I think the idea is to allow setting a unique amendment_majority_time for each individual amendment.

Instead of creating an activation tag, it might be better to directly specify strings like "10 days" or "3 days".

The logic for processing these strings is already handled in the amendment_majority_time settings, so we should be able to reuse it.

[oclostart]

I see what you're suggesting and I agree that reusing the existing amendment_majority_time logic to store the number of days makes a lot of sense.

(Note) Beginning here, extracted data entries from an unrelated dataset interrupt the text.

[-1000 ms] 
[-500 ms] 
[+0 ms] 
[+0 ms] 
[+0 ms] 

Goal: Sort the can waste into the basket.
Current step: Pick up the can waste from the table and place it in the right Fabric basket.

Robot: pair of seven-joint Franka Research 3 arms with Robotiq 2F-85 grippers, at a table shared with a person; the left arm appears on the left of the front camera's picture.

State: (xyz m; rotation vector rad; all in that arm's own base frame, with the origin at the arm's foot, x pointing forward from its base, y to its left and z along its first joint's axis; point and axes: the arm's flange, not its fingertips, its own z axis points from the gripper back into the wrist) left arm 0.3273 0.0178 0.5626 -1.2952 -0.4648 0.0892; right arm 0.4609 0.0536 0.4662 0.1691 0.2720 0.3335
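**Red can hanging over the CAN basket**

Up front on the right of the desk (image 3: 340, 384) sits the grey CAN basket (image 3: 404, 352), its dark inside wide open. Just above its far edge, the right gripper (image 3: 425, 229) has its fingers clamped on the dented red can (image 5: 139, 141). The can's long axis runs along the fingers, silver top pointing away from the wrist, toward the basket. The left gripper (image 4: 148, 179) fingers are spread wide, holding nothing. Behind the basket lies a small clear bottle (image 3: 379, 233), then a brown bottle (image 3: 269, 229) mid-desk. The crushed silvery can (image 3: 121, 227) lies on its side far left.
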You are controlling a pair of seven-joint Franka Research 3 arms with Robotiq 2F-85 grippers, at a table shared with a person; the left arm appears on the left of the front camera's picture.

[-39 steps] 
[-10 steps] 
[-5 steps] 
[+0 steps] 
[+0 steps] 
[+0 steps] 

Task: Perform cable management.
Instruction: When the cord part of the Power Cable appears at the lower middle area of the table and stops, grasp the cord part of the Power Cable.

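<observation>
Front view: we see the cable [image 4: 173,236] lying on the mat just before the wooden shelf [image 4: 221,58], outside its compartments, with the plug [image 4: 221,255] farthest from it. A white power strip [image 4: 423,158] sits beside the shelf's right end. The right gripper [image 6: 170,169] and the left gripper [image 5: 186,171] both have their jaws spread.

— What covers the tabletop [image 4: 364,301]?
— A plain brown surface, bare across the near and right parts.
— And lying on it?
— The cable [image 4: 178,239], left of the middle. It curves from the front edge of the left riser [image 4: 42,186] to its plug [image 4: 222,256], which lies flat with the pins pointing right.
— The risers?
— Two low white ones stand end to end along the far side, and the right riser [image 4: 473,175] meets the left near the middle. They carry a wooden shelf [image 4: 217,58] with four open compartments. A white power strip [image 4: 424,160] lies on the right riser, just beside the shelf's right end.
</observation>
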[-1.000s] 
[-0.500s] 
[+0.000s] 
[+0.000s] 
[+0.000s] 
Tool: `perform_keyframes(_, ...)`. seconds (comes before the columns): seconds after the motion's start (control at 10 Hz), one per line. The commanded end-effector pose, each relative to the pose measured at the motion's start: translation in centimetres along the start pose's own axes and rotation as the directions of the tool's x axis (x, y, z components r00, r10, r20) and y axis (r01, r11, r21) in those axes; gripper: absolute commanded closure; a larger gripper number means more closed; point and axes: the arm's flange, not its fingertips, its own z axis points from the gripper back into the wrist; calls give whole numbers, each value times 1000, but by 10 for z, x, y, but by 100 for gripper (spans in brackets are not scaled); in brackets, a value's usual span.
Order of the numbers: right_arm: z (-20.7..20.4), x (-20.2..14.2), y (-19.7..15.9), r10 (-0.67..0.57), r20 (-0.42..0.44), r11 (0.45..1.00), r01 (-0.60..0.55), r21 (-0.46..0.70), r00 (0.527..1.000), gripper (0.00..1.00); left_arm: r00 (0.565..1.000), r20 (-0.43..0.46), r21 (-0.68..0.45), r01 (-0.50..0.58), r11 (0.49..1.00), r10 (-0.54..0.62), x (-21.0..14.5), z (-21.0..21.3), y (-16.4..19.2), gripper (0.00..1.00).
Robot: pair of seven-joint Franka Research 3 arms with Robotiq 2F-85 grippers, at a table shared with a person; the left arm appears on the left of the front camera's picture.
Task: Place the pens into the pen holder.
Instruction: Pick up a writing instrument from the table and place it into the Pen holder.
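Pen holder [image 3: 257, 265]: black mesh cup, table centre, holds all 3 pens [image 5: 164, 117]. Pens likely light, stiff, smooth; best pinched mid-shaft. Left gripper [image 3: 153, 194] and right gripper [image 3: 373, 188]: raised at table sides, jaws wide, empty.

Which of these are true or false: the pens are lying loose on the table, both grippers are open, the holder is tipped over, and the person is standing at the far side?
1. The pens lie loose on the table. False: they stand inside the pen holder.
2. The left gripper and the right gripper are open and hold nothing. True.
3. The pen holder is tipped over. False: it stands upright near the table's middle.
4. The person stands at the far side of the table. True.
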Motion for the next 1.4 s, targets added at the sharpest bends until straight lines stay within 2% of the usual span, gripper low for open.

That said, I'm a bit concerned that allowing arbitrary values would mean every amendment author could choose a completely different activation period. The reason I prefer a standardized activationTag (0–4) is that it creates clear, consistent guidelines for which duration is appropriate for different levels of urgency. Otherwise, we risk ending up with inconsistent or arbitrary implementation times across amendments, which I’d like to avoid.

I hope I understood your comment.

[oclostart]

But if you're saying that when the author enters the activationTag (a number 0–4), we should store the corresponding number of days in amendment_majority_time instead of saving the tag ID itself, then that makes sense!

[tequdev]

I haven't checked the actual code yet, but even if validators choose different periods, my understanding is that each individual validator will send an EnableAmendment transaction only after their specific duration has passed since the majority was reached. The amendment then becomes enabled once those transactions exceed the 80% threshold.

This means that if, for example, 5 out of 10 validators choose "5 days," 4 choose "10 days," and 1 chooses "1 year," the amendment should effectively be activated at the "10 days" mark since that's when the 80% majority is finally met.

I believe it is very similar to the concept of Fee Voting. :)

[oclostart]

I am a bit confused. I will probably be bringing this up on X in a space. Maybe we can have a talk there sometime.

[shortthefomo]

What he is saying is the idea is the amendments them selves in the future would set this directly together with the amendment.

is this idea formalized somewhere in a branch or something already teque?